# [Assignment]
Your output should be the lines of the data that follow, reproduced exactly from the first through the line bearing "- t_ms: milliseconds".

# [Data shown]
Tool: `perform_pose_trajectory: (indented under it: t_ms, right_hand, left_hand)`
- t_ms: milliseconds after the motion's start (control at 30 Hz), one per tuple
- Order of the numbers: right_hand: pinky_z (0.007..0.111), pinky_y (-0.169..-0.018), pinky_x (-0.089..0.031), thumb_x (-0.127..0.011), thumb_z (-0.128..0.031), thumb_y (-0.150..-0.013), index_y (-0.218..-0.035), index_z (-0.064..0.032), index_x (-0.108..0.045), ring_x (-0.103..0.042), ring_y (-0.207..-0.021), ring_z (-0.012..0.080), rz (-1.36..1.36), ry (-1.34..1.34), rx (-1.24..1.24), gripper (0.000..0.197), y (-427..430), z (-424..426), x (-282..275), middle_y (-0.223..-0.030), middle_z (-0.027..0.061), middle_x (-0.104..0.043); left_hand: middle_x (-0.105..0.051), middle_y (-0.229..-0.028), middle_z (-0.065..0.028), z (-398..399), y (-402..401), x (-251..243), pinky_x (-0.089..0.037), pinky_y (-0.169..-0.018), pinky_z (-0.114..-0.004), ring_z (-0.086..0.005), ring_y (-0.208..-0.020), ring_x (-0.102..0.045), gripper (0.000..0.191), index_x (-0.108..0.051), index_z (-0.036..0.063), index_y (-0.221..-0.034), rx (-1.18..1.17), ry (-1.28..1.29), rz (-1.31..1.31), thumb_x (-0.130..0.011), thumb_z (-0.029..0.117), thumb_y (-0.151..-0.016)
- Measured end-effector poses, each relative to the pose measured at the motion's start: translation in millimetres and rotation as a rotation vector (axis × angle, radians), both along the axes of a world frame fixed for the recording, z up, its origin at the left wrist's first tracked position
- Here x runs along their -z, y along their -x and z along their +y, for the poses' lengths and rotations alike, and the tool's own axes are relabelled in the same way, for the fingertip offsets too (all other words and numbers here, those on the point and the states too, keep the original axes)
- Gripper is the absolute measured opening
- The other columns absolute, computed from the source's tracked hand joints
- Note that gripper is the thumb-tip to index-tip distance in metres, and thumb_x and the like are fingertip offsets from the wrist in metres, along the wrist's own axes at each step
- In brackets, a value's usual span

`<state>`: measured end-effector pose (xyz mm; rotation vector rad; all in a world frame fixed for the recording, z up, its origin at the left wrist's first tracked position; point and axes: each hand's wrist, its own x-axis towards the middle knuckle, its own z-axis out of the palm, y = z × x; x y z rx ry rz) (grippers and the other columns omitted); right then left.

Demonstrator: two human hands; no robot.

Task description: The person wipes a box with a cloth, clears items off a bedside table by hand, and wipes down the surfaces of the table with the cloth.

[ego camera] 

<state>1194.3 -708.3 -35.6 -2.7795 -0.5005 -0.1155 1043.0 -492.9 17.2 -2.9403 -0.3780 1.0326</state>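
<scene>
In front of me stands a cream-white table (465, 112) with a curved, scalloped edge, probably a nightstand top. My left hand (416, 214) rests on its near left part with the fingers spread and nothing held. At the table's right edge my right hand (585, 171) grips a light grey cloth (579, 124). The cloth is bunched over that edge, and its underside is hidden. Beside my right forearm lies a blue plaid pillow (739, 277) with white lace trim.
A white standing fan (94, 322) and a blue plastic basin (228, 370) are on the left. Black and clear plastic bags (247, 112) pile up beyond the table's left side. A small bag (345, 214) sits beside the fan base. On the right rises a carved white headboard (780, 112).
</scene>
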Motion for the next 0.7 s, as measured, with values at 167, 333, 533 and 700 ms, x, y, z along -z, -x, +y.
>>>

# [Result for this exercise]
Tool: `perform_pose_trajectory: (indented under it: t_ms, right_hand, left_hand)`
- t_ms: milliseconds after the motion's start (control at 30 Hz), one per tuple

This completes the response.